Retype every line below precisely as it appears.

### Recorded information
--------------------------------------------------
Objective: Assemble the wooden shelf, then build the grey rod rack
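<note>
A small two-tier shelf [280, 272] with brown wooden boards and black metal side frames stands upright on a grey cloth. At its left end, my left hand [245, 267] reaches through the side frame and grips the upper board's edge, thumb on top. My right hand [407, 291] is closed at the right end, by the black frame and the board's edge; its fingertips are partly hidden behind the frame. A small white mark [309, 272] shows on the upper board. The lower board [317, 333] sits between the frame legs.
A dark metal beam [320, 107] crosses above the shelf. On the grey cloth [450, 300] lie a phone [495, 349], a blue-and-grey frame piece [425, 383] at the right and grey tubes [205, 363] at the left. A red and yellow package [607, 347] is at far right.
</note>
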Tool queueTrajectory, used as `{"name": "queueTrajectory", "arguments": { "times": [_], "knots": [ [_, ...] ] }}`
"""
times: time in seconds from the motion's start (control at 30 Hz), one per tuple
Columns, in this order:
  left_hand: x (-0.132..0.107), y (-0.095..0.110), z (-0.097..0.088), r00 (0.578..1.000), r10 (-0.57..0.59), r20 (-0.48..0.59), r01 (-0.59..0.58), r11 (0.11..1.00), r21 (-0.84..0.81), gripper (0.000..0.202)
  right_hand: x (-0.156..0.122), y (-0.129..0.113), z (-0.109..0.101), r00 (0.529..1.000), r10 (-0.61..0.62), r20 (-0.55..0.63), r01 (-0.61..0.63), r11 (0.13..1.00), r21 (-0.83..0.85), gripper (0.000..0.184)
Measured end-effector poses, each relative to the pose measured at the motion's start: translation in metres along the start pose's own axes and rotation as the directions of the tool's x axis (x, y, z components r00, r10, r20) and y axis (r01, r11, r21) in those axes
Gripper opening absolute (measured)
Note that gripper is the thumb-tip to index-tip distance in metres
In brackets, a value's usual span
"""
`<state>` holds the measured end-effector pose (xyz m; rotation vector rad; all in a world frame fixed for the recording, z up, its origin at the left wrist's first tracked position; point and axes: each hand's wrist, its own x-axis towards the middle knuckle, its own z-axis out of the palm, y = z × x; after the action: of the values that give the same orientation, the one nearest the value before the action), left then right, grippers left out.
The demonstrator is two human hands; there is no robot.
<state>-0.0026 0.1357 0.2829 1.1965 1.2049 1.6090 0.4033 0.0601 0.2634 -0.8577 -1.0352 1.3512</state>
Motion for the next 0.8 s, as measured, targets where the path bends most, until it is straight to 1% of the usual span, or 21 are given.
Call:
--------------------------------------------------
### Your response
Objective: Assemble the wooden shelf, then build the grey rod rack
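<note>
A small two-tier shelf [280, 272] with brown wooden boards and black metal side frames stands upright on a grey cloth. At its left end, my left hand [245, 267] reaches through the side frame and grips the upper board's edge, thumb on top. My right hand [407, 291] is closed at the right end, by the black frame and the board's edge; its fingertips are partly hidden behind the frame. A small white mark [309, 272] shows on the upper board. The lower board [317, 333] sits between the frame legs.
A dark metal beam [320, 107] crosses above the shelf. On the grey cloth [450, 300] lie a phone [495, 349], a blue-and-grey frame piece [425, 383] at the right and grey tubes [205, 363] at the left. A red and yellow package [607, 347] is at far right.
</note>
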Tool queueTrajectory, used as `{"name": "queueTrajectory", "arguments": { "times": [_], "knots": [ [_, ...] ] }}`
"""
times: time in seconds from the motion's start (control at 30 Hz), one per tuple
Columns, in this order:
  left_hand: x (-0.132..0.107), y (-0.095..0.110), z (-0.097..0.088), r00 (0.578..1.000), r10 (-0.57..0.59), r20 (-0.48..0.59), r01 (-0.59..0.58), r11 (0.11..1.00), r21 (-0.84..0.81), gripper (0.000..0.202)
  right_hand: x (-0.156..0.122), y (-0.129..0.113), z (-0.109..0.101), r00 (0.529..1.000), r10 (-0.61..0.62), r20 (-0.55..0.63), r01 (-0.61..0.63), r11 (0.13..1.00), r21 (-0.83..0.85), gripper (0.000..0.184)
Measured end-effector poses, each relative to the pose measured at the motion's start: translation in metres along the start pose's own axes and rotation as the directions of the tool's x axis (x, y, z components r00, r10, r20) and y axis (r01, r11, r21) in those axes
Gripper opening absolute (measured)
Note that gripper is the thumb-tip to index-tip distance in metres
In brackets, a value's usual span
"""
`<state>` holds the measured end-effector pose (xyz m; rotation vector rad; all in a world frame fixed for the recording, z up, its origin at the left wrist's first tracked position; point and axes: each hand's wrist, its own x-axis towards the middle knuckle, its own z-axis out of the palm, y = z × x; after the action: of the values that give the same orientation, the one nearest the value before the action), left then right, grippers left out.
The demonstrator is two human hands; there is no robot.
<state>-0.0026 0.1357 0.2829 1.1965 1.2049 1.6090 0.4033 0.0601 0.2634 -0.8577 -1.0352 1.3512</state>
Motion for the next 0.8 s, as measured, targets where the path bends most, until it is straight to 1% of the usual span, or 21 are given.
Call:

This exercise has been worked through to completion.